Sou só eu, ou essa parte, “discordamos 100% sobre direitos dos transexuais. Eu apoio os direitos das pessoas trans (…) de viver em segurança no mundo…” dá a entender que Chappelle não apoia isso? Talvez só eu e todas as pessoas que se comunicam com palavras, não?

Enfim, o pedido de desculpas provocou, como sempre, mais fúria; a esta altura a única pessoa que deve ficar surpresa quando um pedido de desculpas não dá certo é Patton Oswalt.

Se você trai um amigo por uma causa, você mais cedo ou mais tarde vai trair a causa – porque vai trair qualquer coisa. Se você trai a conexão mais próxima, por que não trairia as mais distantes? Se não é leal a quem você toca, com quem você bebe, com quem você ri, por que seria leal a pessoas sobre as quais você só lê a respeito de vez em quando?

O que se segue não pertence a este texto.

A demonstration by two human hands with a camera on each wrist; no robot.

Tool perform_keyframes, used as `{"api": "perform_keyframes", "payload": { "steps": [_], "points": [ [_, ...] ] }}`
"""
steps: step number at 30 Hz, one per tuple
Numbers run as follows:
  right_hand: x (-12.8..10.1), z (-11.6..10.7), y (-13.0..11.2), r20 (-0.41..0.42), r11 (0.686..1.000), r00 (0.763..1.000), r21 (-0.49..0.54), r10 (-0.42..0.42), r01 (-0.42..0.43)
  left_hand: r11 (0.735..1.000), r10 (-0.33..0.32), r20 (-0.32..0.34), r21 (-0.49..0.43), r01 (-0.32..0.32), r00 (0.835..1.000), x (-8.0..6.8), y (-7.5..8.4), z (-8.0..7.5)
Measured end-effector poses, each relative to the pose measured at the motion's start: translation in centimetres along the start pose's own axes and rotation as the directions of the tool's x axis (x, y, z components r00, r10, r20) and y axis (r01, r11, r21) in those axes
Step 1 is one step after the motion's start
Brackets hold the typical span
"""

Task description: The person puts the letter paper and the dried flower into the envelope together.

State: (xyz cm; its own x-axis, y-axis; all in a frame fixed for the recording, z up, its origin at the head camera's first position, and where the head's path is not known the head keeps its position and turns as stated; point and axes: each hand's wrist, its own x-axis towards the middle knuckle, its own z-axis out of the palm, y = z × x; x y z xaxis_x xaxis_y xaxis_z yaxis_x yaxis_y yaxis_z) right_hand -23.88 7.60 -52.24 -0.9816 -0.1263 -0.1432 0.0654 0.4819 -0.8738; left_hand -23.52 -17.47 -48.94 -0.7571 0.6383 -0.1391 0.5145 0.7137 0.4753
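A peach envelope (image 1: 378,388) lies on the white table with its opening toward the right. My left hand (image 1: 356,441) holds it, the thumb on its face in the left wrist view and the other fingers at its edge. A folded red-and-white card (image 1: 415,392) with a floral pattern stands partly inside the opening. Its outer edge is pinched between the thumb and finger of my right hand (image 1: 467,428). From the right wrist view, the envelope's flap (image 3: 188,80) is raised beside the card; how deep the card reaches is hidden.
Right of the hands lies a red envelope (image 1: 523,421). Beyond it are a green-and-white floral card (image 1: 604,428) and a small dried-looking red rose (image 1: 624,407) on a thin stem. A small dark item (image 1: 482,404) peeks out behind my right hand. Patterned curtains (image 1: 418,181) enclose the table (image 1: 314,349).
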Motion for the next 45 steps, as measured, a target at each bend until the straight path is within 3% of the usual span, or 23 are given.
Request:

Enfim, quando as turbas vierem me pegar, não quero que meus amigos passem momentos muito angustiantes tendo que decidir se salvam a amizade ou a própria pele. Escrevi o texto abaixo para que os meus amigos usem:

“Fui amigo do Alexandre durante alguns anos (não diria muitos), mas acho que ele escondia de mim os pensamentos mais horríveis que passavam pela sua cabeça. Se não tivesse escondido, eu teria rompido a amizade faz tempo. Meus próprios pensamentos são invariavelmente puros, e juro que falo sempre tudo que penso, na mesma hora em que o pensamento me ocorre. Esses recentes comentários horríveis dele me pegaram de surpresa. Quando estávamos juntos falávamos só sobre o filme As Aventuras de Buckaroo Banzai, e às vezes sobre tipos de queijo. Por favor, podem persegui-lo, mas eu não tenho nada com isso.”

Peço aos meus amigos que salvem o parágrafo acima para usar quando for conveniente.

E.M.Forster termina o ensaio lembrando que Dante colocou Brutus e Cássio no círculo mais baixo do inferno, pelo crime de traírem um amigo, Júlio César, em vez de traírem Roma. Tem algum círculo ainda mais baixo para colocar Patton Oswalt, que traiu um amigo – nem vou dizer para não irritar os transexuais, porque muitos deles nem devem ter sabido da história – mas para não desagradar alguns ativistas transexuais de internet?